TASK ITEM: Write every line below out again, exactly as given, but leave out the pictures.

----

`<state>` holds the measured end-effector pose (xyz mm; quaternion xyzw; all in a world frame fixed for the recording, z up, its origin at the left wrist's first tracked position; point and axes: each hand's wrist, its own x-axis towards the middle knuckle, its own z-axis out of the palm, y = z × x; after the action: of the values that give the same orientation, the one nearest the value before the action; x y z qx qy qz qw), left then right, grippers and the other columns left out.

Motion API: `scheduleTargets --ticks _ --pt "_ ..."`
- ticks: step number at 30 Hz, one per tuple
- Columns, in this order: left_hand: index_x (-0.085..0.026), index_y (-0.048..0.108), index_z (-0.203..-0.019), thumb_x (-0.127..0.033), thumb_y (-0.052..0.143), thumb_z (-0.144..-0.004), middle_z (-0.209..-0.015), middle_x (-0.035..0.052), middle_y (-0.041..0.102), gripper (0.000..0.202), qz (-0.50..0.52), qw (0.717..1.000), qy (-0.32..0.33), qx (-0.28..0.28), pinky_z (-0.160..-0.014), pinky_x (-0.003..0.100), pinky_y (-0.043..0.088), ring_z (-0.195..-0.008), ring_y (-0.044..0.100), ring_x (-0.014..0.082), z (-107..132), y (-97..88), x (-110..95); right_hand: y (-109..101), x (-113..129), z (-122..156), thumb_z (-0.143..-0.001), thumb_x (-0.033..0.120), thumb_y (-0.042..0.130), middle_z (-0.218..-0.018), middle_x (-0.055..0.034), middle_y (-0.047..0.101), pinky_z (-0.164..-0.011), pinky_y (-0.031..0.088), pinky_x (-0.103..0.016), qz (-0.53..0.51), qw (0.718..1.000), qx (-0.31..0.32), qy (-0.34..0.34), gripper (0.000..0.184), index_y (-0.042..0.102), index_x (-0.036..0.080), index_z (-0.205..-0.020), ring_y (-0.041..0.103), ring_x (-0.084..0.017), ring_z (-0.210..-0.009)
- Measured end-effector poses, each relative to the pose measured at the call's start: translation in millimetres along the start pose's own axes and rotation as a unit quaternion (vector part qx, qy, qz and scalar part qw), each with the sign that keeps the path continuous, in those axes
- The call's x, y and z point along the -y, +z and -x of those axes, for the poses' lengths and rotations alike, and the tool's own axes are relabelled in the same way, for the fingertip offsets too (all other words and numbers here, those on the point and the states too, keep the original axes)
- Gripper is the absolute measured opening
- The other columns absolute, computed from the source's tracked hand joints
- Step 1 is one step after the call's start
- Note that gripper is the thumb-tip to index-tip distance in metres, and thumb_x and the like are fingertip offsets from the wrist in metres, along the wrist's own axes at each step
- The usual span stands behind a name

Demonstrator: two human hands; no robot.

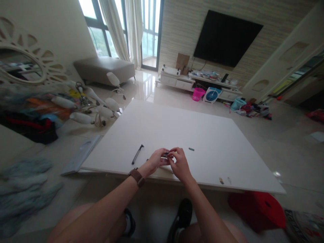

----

EXERCISE ANSWER:
`<state>` holds the measured end-effector pose (xyz mm; quaternion xyzw; all in a world frame fixed for the recording, z up, its origin at the left wrist's first tracked position; point and axes: each hand's wrist, its own x-axis towards the middle knuckle, its own z-axis out of the palm, y = z × x; after the action: of the values that give the same orientation, the one nearest the value before the action; x y z qx qy qz qw), left then right, grippers and the other columns left out.

Motion API: `scheduleTargets --ticks _ --pt "_ ..."`
- ticks: step number at 30 Hz, one per tuple
- Columns, in this order: left_hand: index_x (-0.085..0.026), index_y (-0.048..0.108), index_z (-0.203..-0.019), thumb_x (-0.127..0.033), thumb_y (-0.052..0.143), thumb_z (-0.144..-0.004), middle_z (-0.209..-0.015), middle_x (-0.035..0.052), middle_y (-0.041..0.102), gripper (0.000..0.202), qz (-0.50..0.52), qw (0.717..1.000), qy (-0.32..0.33), qx (-0.28..0.28), pinky_z (-0.160..-0.014), pinky_x (-0.003..0.100), pinky_y (-0.043..0.088), ring_z (-0.195..-0.008), ring_y (-0.044..0.100), ring_x (-0.014..0.082), z (-107..132), y (-97..88), x (-110..95); right_hand: y (-109..101), x (-113..129), z (-122..156), thumb_z (-0.143..-0.001), thumb_x (-0.033..0.120), thumb_y (-0.042..0.130), middle_z (-0.218..-0.018), middle_x (-0.055..0.034), middle_y (-0.047..0.101), pinky_z (-0.164..-0.011), pinky_y (-0.031..0.088), pinky_x (-0.103..0.016), qz (-0.53..0.51), qw (0.718..1.000), qx (-0.31..0.32), qy (-0.34..0.34), gripper (0.000..0.184), index_y (-0.042..0.102), index_x (-0.036..0.080), index_z (-0.205..-0.020), ring_y (-0.041..0.103), ring_x (-0.084..0.017), ring_z (-0.210..-0.009)
- Measured end-effector poses, each relative to the pose measured at the call's start: translation in millimetres along the start pose's own axes and rotation as a unit quaternion (vector part qx, qy, qz and scalar part qw), each with the sign that keeps the path continuous, in those axes
- The call's x, y and z point along the -y, +z and -x of those axes, for the poses' lengths and rotations alike, and the tool's own axes are relabelled in the same way, for the fingertip offsets too (all other words and numbers here, those on the point and the states too, keep the original axes)
- Gripper is the absolute measured opening
- The other columns absolute, computed from the source's tracked hand joints
- Step 1 is one step after the call's start
- Note that gripper is the thumb-tip to index-tip distance in metres, and thumb_x and the like are fingertip offsets from the wrist in metres, along the wrist's own axes at each step
- The usual span stands behind a name

Demonstrator: two human hands; no robot.

Nothing more remains to be added to this answer.